(EXERCISE DATA begins)
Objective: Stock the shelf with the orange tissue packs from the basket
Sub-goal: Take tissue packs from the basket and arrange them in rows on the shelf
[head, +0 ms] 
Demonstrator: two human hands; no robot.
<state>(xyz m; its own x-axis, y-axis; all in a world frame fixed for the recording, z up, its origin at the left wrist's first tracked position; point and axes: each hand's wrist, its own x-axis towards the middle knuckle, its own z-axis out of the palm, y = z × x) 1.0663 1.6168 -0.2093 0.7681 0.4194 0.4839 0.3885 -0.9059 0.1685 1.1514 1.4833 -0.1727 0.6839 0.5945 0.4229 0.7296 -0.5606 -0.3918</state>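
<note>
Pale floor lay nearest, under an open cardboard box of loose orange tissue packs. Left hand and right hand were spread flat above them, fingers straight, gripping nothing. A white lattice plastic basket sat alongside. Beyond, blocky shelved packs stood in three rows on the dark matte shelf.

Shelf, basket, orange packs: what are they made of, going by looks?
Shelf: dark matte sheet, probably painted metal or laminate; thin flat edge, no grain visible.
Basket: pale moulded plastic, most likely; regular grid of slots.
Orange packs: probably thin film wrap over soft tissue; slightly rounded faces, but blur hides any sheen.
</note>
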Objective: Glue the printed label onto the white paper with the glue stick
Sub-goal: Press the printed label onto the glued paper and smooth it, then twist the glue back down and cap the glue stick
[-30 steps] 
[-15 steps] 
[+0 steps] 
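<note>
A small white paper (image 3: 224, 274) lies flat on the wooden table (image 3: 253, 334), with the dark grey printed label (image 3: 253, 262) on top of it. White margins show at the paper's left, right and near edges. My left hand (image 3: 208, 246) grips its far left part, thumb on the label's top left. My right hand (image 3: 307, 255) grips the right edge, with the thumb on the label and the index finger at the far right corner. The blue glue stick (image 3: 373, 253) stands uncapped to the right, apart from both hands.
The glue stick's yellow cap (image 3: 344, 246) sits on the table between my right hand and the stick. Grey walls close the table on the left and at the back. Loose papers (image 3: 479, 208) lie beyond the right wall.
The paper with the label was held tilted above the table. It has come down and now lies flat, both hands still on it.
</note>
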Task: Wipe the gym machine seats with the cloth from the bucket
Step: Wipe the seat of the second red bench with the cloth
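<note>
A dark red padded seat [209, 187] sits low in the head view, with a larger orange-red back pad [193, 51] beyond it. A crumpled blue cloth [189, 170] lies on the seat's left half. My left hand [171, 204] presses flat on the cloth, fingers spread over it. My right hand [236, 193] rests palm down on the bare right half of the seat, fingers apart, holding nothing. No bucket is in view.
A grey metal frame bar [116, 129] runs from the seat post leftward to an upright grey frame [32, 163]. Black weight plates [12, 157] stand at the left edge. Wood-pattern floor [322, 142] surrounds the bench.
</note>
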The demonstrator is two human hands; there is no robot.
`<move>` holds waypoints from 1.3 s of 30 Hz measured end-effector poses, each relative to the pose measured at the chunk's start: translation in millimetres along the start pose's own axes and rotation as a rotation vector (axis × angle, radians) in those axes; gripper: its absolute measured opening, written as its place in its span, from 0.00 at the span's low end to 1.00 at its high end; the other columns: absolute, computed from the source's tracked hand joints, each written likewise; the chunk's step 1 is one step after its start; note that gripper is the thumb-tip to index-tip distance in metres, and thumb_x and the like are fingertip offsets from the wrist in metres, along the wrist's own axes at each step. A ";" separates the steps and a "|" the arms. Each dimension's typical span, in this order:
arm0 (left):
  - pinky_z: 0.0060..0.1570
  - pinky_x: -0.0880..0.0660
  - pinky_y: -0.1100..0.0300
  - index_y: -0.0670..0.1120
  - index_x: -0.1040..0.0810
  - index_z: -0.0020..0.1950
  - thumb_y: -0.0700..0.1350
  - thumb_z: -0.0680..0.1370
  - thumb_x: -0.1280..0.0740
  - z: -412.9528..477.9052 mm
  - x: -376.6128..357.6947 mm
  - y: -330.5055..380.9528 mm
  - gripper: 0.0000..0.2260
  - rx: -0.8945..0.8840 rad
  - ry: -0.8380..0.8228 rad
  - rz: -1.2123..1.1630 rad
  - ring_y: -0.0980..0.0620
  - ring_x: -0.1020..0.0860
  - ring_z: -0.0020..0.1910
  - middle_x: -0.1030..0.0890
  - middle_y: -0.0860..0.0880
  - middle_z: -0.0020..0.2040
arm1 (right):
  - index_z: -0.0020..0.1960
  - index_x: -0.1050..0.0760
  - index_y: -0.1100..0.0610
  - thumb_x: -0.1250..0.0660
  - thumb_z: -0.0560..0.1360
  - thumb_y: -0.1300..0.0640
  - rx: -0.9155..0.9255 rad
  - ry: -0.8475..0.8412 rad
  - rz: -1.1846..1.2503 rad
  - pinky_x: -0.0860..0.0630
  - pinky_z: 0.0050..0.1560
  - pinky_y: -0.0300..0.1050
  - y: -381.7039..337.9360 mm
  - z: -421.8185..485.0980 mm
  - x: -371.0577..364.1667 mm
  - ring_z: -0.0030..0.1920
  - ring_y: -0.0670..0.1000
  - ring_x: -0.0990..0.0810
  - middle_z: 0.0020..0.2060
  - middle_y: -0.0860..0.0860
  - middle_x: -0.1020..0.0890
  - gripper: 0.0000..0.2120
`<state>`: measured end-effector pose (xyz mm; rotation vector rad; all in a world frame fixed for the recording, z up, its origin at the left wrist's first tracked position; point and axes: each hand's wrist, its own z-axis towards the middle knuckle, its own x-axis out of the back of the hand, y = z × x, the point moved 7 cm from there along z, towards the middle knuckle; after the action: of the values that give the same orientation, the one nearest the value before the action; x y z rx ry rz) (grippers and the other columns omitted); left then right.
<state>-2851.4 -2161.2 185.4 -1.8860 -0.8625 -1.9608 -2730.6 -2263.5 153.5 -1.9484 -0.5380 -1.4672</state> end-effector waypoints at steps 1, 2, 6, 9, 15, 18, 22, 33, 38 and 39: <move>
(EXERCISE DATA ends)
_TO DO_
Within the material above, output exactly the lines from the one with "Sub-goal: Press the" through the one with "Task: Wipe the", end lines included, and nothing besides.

_TASK ANSWER_
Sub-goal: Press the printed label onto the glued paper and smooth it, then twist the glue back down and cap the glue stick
[-30 steps] 
[-15 steps] 
[+0 steps] 
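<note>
A small white paper (image 3: 224, 274) lies flat on the wooden table (image 3: 253, 334), with the dark grey printed label (image 3: 253, 262) on top of it. White margins show at the paper's left, right and near edges. My left hand (image 3: 208, 246) grips its far left part, thumb on the label's top left. My right hand (image 3: 307, 255) grips the right edge, with the thumb on the label and the index finger at the far right corner. The blue glue stick (image 3: 373, 253) stands uncapped to the right, apart from both hands.
The glue stick's yellow cap (image 3: 344, 246) sits on the table between my right hand and the stick. Grey walls close the table on the left and at the back. Loose papers (image 3: 479, 208) lie beyond the right wall.
The paper with the label was held tilted above the table. It has come down and now lies flat, both hands still on it.
</note>
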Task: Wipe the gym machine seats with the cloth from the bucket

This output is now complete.